Selanjutnya, kami katakan: Wahai Saudaraku, mengapa Anda memberi ceramah kepada manusia? Bukankah bisa jadi sebagian orang memiliki kesibukan dan ingin segera menyelesaikan shalat Tarawih, dan berpaling (bersama imam sampai akhir selesai sholat) untuk mendapatkan ucapan Nabi—shalaLlāhu ‘alaihi wa sallam: “Man qāma ma’al imām hatta yansharifa kutiba lahu qiyāmu lailah“ (Barangsiapa yang melakukan shalat [Tarawih] bersama imam sampai imam selesai dan berpaling maka dicatat baginya shalat semalam penuh).

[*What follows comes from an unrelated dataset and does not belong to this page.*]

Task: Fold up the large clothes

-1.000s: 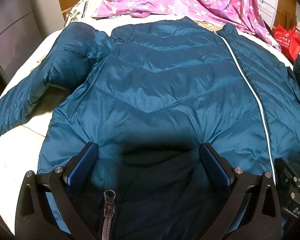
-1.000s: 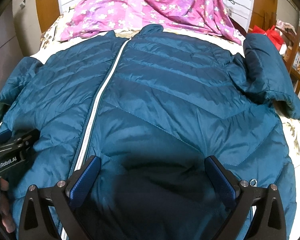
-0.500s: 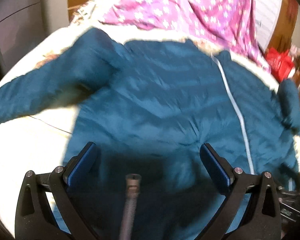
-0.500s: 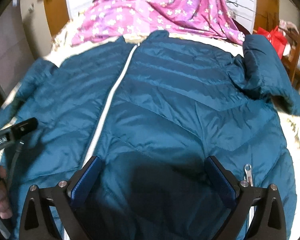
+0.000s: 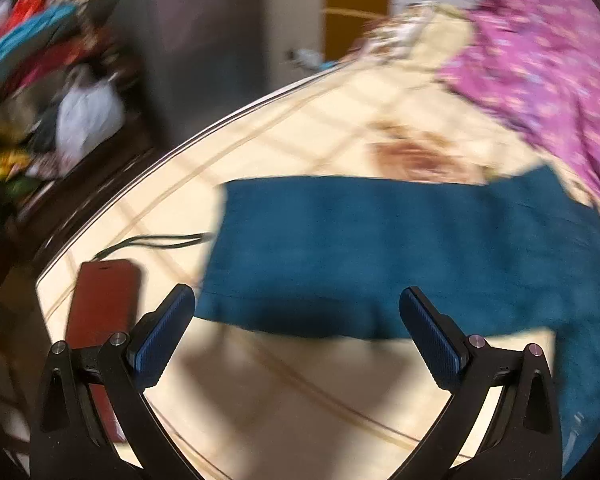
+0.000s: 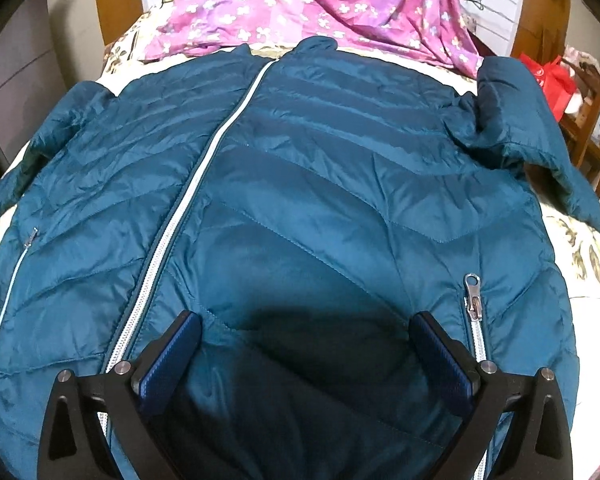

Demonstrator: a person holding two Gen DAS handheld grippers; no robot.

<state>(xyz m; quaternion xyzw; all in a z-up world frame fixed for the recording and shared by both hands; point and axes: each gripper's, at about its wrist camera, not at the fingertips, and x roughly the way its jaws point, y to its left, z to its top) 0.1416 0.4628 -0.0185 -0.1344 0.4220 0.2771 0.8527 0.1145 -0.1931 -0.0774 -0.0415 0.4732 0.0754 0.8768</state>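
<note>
Teal quilted jacket (image 6: 300,184) lies spread front-up on the bed (image 6: 584,256), collar toward the purple floral blanket (image 6: 324,4) at the head end. White centre zipper (image 6: 204,160) runs from the collar down the jacket, closed as far as visible. Right sleeve (image 6: 516,120) is bunched and folded up beside the jacket body, close to a red bag (image 6: 548,80) off the bed edge. A metal pocket zipper pull (image 6: 473,292) sits on the jacket panel just beside the right gripper's finger.

Right gripper (image 6: 306,348) hovers over the jacket's lower hem area, jaws spread wide, holding nothing; its shadow falls on the fabric between the fingers.

Left wrist view is motion-blurred. Left gripper (image 5: 296,332) is also wide open and empty, above bare cream bedsheet (image 5: 300,392) just short of the jacket's left sleeve (image 5: 380,248), which stretches flat out from the jacket across the bed. A reddish-brown phone case (image 5: 100,304) lies on the sheet beside the sleeve cuff, with a dark cable (image 5: 156,242) near it. Cluttered shelf (image 5: 40,80) sits beyond the bed edge; contents too blurred to tell.
</note>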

Kalaupun Anda senang (memberi) ceramah dan setengah—bahkan 3/4—dari jama’ah pun senang dengan ceramah tersebut, maka janganlah ‘memenjarakan’ seperempat sisanya karena kecintaan 3/4 jama’ah tadi. Bukankah Rasulullah—shalaLlāhu ‘alaihi wa sallam—berkata, yang kurang lebihnya: “Idzā amma ahadukumun nās falyukhāffif fa inna min warā-ihi dhā`īf wal marīdh wa dzil hājah” (Jika seseorang dari kalian mengimami manusia, maka ringankanlah, sebab di belakangnya terdapat orang yang lemah, sakit atau memiliki keperluan).

Maksudnya, janganlah menyamakan kondisi manusia dengan kondisi dirimu atau mereka yang menyukai ceramah tersebut. Namun samakanlah manusia dengan hal-hal yang melegakan mereka. Shalatlah Tarawih bersama mereka. Selepas shalat, setelah Anda dan orang-orang berpaling dari shalat, maka silahkan Anda menyampaikan apa yang Anda sukai dari ceramah. Kita memohon kepada Allah agar menganugerahkan kepada kita ilmu yang bermanfaat serta amal shalih. Berikan kabar gembira kepada mereka untuk menghadiri majelis tersebut. Sebab: “Siapa yang menempuh jalan untuk mencari ilmu, niscaya Allah akan permudah jalannya menuju surga.” Al-Hamdu liLlāhi Rabbil ‘ālamīn. Shalawat serta salam semoga tercurah kepada Nabi kita Muhammad, beserta keluarga dan seluruh sahabat beliau.

Demikian fatwa beliau, rahimahuLlāh rahmatan wāsi’ah.